- Increased access and retention through enrolment and re-enrolment for dropout/out of school/displaced girls of secondary schools in formal and non-formal education.
- Strengthened local and national level advocacy to improve access, retention and quality for girls’ education.
- Establishing a girls-friendly learning environment to ensure quality education for girls in secondary education.
The ODOMMO project by the JAAGO Foundation in Bangladesh addresses the critical issue of girls’ access to education. In many regions, girls face significant challenges that hinder their ability to attend and remain in school. Factors like poverty, gender discrimination, societal norms, and environmental hazards all contribute to girls dropping out of school.
The project’s primary goal is to ensure quality education for girls, particularly at the secondary level. To achieve this goal, the project employs various strategies. It seeks to strengthen relationships with local stakeholders, schools, and government authorities.

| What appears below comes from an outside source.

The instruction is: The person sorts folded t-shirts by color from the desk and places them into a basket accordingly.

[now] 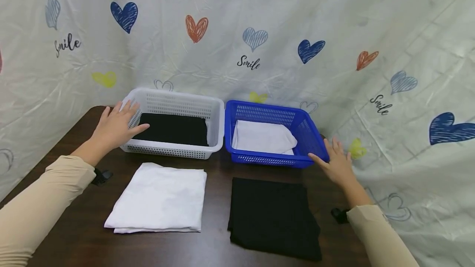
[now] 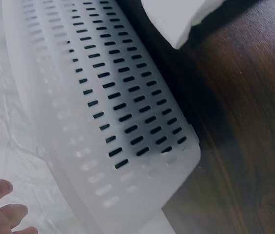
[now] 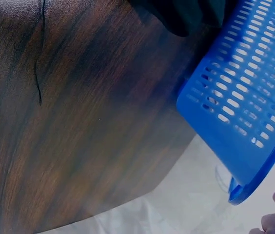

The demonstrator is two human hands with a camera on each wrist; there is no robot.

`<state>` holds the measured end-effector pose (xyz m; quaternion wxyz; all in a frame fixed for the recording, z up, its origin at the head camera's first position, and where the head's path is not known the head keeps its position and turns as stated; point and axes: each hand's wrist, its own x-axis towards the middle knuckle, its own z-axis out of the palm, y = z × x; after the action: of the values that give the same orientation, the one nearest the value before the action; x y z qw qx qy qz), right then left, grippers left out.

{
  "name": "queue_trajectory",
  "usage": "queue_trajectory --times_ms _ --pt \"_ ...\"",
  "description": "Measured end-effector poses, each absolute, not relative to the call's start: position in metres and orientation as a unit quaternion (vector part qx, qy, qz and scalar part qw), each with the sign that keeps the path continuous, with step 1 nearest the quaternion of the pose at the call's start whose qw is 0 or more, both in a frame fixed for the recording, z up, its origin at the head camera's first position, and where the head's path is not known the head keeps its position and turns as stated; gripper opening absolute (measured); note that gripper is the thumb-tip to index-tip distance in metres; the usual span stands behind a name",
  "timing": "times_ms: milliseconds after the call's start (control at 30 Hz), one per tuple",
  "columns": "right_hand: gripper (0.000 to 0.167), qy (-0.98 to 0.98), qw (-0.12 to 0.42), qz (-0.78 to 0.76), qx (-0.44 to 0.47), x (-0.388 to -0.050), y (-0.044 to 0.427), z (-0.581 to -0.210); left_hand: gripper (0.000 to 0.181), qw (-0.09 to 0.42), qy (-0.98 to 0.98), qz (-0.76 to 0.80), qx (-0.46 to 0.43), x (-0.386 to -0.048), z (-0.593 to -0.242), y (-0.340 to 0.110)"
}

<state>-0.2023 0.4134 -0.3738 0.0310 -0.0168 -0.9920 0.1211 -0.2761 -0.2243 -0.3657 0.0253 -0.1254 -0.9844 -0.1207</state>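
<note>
The left hand (image 1: pixel 116 127), fingers spread, is at the left end of the white basket (image 1: pixel 167 148), which holds a folded black cloth (image 1: pixel 172 129). In the left wrist view its fingertips show beside the basket (image 2: pixel 103 97). At the right end of the blue basket (image 1: pixel 267 160) is the right hand (image 1: pixel 337 162), fingers extended and holding nothing; whether it touches the rim I cannot tell. Inside the blue basket (image 3: pixel 240 92) lies a folded white cloth (image 1: pixel 261 137). Nearer the camera, a folded white cloth (image 1: pixel 161 199) lies at left and a folded black cloth (image 1: pixel 272 217) at right.
Both baskets stand side by side at the back of the dark wooden table (image 1: pixel 219 238). Behind them hangs a pale curtain (image 1: pixel 215 69) printed with hearts and words, which also runs along the right side. A dark wrist device (image 1: pixel 102 176) is on the left wrist.
</note>
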Motion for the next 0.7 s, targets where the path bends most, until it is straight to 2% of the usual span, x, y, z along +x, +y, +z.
queue_trajectory --times_ms 700 --pt "0.096 -0.987 0.048 0.151 0.004 -0.2 0.397 -0.377 0.085 0.036 -0.979 -0.142 -0.144 -0.274 -0.37 -0.183"
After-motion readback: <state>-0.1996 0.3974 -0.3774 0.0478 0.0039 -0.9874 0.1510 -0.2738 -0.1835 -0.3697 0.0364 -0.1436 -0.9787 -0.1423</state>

It aims to change the knowledge and behaviour of local stakeholders towards girls’ education and improve the opportunities for girls who have dropped out or have been affected by environmental factors.

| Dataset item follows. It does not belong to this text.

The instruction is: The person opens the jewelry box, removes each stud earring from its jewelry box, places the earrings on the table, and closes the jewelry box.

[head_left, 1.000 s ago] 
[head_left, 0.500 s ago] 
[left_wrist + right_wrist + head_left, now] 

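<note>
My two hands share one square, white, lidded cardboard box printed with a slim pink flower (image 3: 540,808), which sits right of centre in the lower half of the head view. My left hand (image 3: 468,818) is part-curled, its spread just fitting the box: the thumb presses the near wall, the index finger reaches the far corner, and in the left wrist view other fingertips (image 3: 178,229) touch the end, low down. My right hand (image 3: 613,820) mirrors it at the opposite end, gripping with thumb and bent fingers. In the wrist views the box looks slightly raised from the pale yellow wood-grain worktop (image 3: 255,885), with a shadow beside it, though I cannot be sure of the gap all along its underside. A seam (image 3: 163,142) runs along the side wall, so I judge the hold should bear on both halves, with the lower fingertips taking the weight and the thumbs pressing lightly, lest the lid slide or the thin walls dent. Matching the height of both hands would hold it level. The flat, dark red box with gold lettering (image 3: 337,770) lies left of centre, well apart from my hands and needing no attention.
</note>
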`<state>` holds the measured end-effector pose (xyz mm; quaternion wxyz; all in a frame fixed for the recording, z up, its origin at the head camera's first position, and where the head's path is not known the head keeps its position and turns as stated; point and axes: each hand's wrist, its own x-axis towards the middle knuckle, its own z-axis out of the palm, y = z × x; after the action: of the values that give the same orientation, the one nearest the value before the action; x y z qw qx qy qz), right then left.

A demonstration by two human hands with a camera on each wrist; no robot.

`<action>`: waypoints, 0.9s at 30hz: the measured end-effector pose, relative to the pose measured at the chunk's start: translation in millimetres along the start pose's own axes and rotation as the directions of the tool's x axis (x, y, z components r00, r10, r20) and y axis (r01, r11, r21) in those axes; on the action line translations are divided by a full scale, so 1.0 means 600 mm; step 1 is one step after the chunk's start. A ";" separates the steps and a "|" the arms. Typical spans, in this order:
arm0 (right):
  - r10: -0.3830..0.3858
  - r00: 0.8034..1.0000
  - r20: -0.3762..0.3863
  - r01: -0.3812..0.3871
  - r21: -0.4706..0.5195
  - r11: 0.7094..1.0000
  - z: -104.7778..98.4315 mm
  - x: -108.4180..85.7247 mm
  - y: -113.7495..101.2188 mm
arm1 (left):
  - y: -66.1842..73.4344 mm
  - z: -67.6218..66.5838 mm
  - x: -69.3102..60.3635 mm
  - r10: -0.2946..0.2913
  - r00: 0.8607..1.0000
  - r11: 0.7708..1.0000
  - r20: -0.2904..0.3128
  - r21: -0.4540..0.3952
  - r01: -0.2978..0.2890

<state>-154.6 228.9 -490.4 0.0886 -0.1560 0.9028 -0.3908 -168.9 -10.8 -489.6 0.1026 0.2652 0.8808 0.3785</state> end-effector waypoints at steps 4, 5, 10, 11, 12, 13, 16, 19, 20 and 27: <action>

The project also aims to improve schools for girls and help parents see the importance of girls’ education. It raises awareness about the importance of girls’ education through advocacy at both the local and national levels. Moreover, it focuses on training teachers to create a more gender-sensitive classroom, equipping girls with the skills to advocate for their learning environment, and involving School Management Committees (SMC) to ensure a supportive and friendly atmosphere for girls in schools.
The impact group of the project includes girls aged up to 16 who have dropped out of school, are at risk of early marriage, have experienced gender-based violence, have children, have disabilities, belong to minority ethnic groups, or have been displaced due to environmental factors. In total, the project aims to benefit about 1584 girls directly, sensitise around 2800 households and 12,936 people, and engage government authorities and leaders in advocating for girls’ quality education at both the local and national levels.
Ultimately, the project’s ongoing efforts are geared towards creating a positive and lasting impact, ensuring that girls in these areas have access to quality education and a supportive learning environment and breaking down the barriers that have held them back.